What is Mindful Breathing? Exercises, Scripts and Videos

mindful breathingSetting aside a few minutes each day for mindful breathing can make a big difference to your day.

Mindful breathing is an important way to establish a routine and become comfortable with the practice.

What’s important is practice. It’s a tool you can use to bring yourself back to the present in stressful situations, and who wouldn’t appreciate having such a valuable tool on hand for those times in the day when you need it.

The good news is that learning mindful breathing is straightforward, and it’s as easy as your next breath.

Before you read on, we thought you might like to download these three Mindfulness Exercises for free. Our science-based, comprehensive exercises will not only help you cultivate a sense of inner peace throughout your daily life but will also give you the tools to enhance the mindfulness of your clients, students, or employees.
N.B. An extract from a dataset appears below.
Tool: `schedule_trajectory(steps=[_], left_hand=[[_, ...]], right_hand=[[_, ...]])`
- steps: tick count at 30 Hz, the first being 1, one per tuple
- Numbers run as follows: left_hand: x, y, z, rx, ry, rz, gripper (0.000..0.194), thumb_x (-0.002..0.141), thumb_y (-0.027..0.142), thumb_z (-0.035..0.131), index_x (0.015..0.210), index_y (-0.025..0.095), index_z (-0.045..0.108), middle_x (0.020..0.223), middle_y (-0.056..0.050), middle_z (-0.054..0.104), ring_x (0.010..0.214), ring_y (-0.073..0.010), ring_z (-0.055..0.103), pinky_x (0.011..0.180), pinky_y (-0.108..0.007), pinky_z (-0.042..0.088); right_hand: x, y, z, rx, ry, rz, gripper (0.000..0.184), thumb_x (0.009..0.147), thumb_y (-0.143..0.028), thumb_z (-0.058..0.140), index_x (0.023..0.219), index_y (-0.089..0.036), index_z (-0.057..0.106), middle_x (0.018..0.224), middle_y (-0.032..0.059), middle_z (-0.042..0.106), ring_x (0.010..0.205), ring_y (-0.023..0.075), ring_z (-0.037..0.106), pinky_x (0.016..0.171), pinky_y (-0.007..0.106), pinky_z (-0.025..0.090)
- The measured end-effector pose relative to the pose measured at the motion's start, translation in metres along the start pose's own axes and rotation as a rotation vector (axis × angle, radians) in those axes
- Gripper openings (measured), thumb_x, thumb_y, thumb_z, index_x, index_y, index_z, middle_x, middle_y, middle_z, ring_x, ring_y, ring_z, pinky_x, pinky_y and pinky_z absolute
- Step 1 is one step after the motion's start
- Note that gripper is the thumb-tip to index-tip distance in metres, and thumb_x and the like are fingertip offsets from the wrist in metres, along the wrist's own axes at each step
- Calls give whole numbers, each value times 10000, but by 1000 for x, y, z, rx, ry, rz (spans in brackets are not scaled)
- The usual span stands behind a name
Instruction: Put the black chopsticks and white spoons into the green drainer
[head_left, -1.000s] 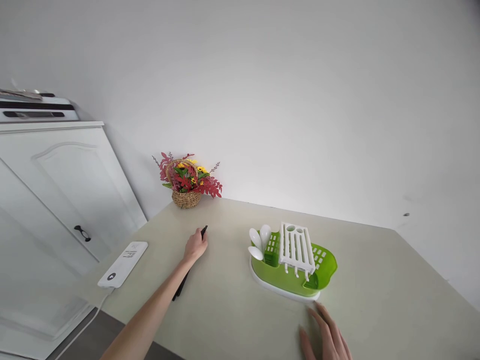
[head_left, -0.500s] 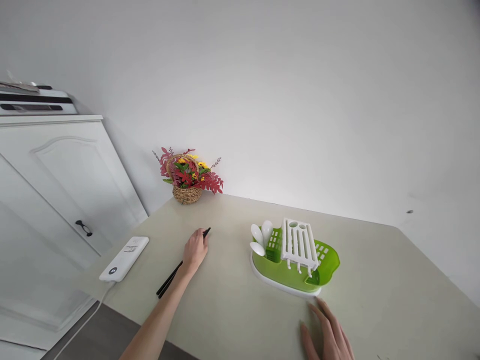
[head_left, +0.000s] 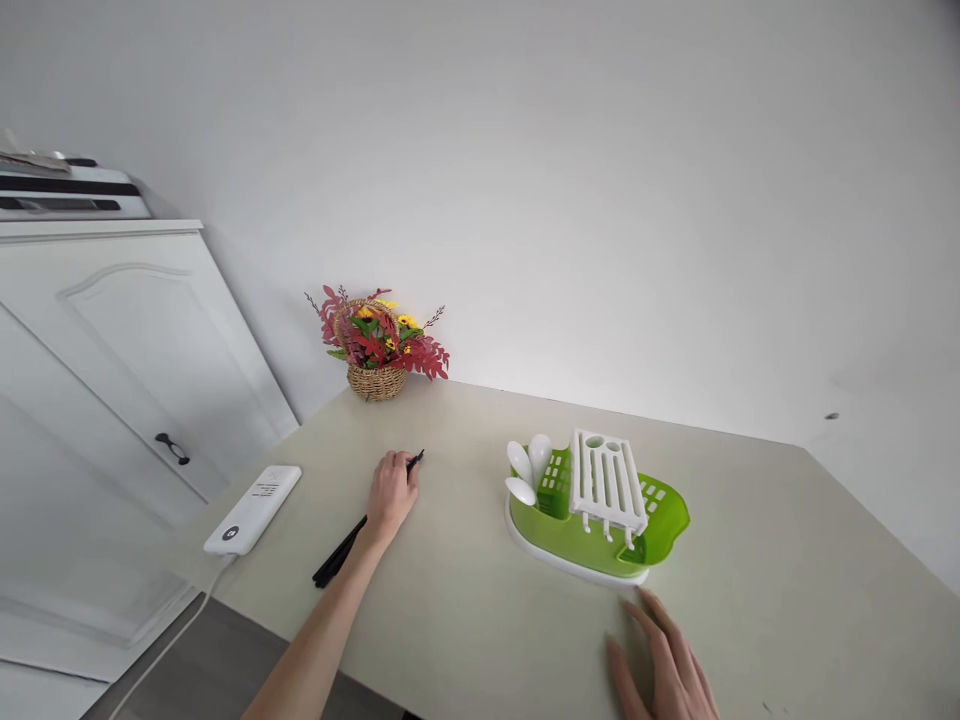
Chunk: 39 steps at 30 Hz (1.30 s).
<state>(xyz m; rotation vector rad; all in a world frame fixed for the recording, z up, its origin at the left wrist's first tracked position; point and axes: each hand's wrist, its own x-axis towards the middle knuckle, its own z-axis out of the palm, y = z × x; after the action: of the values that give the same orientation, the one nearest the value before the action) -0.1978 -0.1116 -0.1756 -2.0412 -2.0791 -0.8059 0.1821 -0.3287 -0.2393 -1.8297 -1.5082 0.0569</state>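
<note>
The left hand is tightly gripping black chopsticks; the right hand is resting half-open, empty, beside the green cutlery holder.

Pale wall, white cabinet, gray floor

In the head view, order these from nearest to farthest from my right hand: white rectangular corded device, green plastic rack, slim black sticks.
1. Green plastic rack, just beyond your right hand.
2. Slim black sticks, left of the rack, in your left hand's grip.
3. White rectangular corded device, farthest left, past the sticks.
</note>
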Motion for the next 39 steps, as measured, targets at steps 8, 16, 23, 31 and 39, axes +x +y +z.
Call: schedule_trajectory(steps=[8,16,23,31,39], left_hand=[[1,-4,-2,-63,-23,-40,161,980,275,554,1078,212,666,1061,-101,688,1027,-269,654,1006,-411,522],[6,-1,-7,-100,-62,-69,157,942,323,621,1037,211,676,1035,-99,705,1015,-284,666,989,-423,518],[15,49,-39,-191,39,-28,193,1015,324,531,1141,215,628,1180,-109,694,1141,-264,641,1064,-420,479],[0,174,-103,-610,-121,483,339,947,412,685,1247,262,635,1372,-90,643,1339,-274,564,1164,-438,438],[38,213,-81,-533,-396,592,360,1004,492,599,1256,247,679,1325,-81,707,1248,-264,645,1066,-401,519]], right_hand=[[-1,-5,-6,-24,-25,46,469,1003,-554,401,1354,-300,582,1533,73,548,1299,350,617,997,533,573],[0,-7,-11,-18,-49,35,467,1008,-552,404,1365,-305,575,1552,60,531,1342,347,582,1047,548,539],[0,-7,-11,-2,-44,20,459,1014,-549,398,1362,-304,569,1543,57,539,1357,340,568,1062,551,526],[2,-7,-12,14,-31,-25,438,1023,-507,417,1377,-295,563,1531,74,546,1381,324,548,1074,533,523],[5,8,-11,3,-69,-103,441,989,-470,525,1386,-281,558,1522,94,558,1351,330,577,1028,511,569]])
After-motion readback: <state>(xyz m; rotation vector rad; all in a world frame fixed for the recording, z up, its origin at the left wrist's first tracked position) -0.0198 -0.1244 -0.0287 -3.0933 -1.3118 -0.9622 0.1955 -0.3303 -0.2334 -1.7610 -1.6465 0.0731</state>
What is Mindful Breathing?

Mindful Breathing is a simple practice available to all. Regularly engaging in this can help with benefits such as a reduction in stress, increased calmness, clarity, as well as the promotion of happiness.

Closely tied to deep breathing exercises, mindful breathing takes it a step further and links the benefits of deep breathing, with the process and techniques of mindfulness.

 

Relationship Between Mindfulness and Breathing

The relationship between breathing and mindfulnessCoupling mindfulness and breathing techniques involve cultivating awareness of your experience in the present moment, living each moment as fully as possible.

On a physical plane, you may ask – how does this work?

The breath is the life force. Breathing gives us life; as we inhale, it brings oxygen to cells; when we exhale, we release waste products – carbon dioxide. Different types of breathing will affect our body; for example, rhythmic breathing balances the nervous system.

 

A Look at Mindful Breathing Meditation

This form of meditation is often coupled with other types of therapy, such as Cognitive-based Therapy (CBT), Dialectical Behaviour Therapy (DBT), or Acceptance and Commitment Therapy (ACT).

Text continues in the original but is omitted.